# [EXERCISE INSTRUCTIONS]
Print the data that follows exactly.

----- AVAILABLE DATA

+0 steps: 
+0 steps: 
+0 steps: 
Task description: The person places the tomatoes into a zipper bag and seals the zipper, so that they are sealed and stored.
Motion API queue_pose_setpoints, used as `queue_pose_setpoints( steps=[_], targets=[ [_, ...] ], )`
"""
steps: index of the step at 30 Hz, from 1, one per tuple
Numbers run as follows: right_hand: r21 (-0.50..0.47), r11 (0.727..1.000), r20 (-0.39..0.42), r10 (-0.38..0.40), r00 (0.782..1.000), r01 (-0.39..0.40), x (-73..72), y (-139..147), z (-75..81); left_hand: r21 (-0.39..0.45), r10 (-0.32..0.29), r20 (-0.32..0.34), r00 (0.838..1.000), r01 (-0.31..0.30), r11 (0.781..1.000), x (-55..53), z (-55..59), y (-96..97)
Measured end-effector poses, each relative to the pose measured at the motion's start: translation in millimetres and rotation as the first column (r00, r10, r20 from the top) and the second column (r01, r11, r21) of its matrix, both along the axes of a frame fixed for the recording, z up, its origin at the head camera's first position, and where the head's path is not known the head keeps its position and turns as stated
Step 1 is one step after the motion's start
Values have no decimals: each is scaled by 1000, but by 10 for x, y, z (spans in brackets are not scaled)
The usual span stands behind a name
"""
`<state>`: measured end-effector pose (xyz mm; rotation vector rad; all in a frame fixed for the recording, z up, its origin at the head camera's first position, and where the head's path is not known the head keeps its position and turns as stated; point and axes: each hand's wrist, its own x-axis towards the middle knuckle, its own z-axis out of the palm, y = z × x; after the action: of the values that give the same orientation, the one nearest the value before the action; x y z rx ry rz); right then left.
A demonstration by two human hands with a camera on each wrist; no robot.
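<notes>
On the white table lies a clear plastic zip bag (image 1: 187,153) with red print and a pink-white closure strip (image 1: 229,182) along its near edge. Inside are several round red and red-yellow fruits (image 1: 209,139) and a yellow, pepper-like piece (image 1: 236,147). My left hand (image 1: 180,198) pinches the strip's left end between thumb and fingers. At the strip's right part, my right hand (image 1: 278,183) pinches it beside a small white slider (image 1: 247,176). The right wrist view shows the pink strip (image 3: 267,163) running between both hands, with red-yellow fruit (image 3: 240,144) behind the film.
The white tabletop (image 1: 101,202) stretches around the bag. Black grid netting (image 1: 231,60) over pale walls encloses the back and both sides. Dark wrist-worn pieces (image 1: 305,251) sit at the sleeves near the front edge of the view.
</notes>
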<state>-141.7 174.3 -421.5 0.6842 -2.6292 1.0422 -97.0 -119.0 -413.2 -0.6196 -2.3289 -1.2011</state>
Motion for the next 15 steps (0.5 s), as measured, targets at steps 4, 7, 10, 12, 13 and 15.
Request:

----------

# [RESULT OF THIS TASK]
+0 steps: 
+0 steps: 
+0 steps: 
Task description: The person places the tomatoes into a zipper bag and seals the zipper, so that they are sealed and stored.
Motion API queue_pose_setpoints, used as `queue_pose_setpoints( steps=[_], targets=[ [_, ...] ], )`
"""
steps: index of the step at 30 Hz, from 1, one per tuple
Numbers run as follows: right_hand: r21 (-0.50..0.47), r11 (0.727..1.000), r20 (-0.39..0.42), r10 (-0.38..0.40), r00 (0.782..1.000), r01 (-0.39..0.40), x (-73..72), y (-139..147), z (-75..81); left_hand: r21 (-0.39..0.45), r10 (-0.32..0.29), r20 (-0.32..0.34), r00 (0.838..1.000), r01 (-0.31..0.30), r11 (0.781..1.000), x (-55..53), z (-55..59), y (-96..97)
Measured end-effector poses, each relative to the pose measured at the motion's start: translation in millimetres and rotation as the first column (r00, r10, r20 from the top) and the second column (r01, r11, r21) of its matrix, both along the axes of a frame fixed for the recording, z up, its origin at the head camera's first position, and where the head's path is not known the head keeps its position and turns as stated
Step 1 is one step after the motion's start
Values have no decimals: each is scaled by 1000, but by 10 for x, y, z (spans in brackets are not scaled)
The usual span stands behind a name
"""
`<state>`: measured end-effector pose (xyz mm; rotation vector rad; all in a frame fixed for the recording, z up, its origin at the head camera's first position, and where the head's path is not known the head keeps its position and turns as stated; point and axes: each hand's wrist, its own x-axis towards the middle knuckle, its own z-axis out of the palm, y = z × x; after the action: of the values that give the same orientation, the one nearest the value before the action; x y z rx ry rz); right then left.
A demonstration by two human hands with a camera on each wrist; no robot.
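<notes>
On the white table lies a clear plastic zip bag (image 1: 187,153) with red print and a pink-white closure strip (image 1: 229,182) along its near edge. Inside are several round red and red-yellow fruits (image 1: 209,139) and a yellow, pepper-like piece (image 1: 236,147). My left hand (image 1: 180,198) pinches the strip's left end between thumb and fingers. At the strip's right part, my right hand (image 1: 278,183) pinches it beside a small white slider (image 1: 247,176). The right wrist view shows the pink strip (image 3: 267,163) running between both hands, with red-yellow fruit (image 3: 240,144) behind the film.
The white tabletop (image 1: 101,202) stretches around the bag. Black grid netting (image 1: 231,60) over pale walls encloses the back and both sides. Dark wrist-worn pieces (image 1: 305,251) sit at the sleeves near the front edge of the view.
</notes>
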<state>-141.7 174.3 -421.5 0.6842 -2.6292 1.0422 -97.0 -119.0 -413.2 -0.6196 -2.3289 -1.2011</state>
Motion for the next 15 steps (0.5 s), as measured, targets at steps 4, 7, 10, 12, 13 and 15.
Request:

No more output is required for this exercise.